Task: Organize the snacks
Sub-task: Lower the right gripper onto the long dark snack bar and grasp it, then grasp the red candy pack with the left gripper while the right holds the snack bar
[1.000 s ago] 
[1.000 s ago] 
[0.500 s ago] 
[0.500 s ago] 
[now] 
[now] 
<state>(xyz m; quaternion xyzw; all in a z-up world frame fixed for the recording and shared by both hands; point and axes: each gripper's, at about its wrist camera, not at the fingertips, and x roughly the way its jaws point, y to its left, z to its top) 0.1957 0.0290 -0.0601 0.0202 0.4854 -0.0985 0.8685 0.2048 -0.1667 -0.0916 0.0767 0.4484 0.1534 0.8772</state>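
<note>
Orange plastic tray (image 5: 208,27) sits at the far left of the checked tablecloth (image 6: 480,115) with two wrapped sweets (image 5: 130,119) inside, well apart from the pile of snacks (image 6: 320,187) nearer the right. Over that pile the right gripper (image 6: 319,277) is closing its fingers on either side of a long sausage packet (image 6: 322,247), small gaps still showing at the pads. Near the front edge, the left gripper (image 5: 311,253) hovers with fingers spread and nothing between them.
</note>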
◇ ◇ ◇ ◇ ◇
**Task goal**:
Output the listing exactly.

**Response box**:
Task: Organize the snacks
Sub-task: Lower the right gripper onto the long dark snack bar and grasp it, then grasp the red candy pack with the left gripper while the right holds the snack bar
[1.000 s ago] 
[1.000 s ago] 
[0.500 s ago] 
[0.500 s ago] 
[now] 
[now] 
<state>(xyz m; quaternion xyzw; all in a z-up world frame fixed for the recording and shared by both hands; point and axes: each gripper's, at about its wrist camera, not at the fingertips, and x roughly the way its jaws point, y to its left, z to its top) 0.1957 0.0290 -0.0601 0.0202 0.4854 -0.0985 0.8685 0.2048 -0.1667 -0.0916 0.0767 0.4484 0.1534 0.8772</state>
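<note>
Orange plastic tray (image 5: 208,27) sits at the far left of the checked tablecloth (image 6: 480,115) with two wrapped sweets (image 5: 130,119) inside, well apart from the pile of snacks (image 6: 320,187) nearer the right. Over that pile the right gripper (image 6: 319,277) is closing its fingers on either side of a long sausage packet (image 6: 322,247), small gaps still showing at the pads. Near the front edge, the left gripper (image 5: 311,253) hovers with fingers spread and nothing between them.
</note>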

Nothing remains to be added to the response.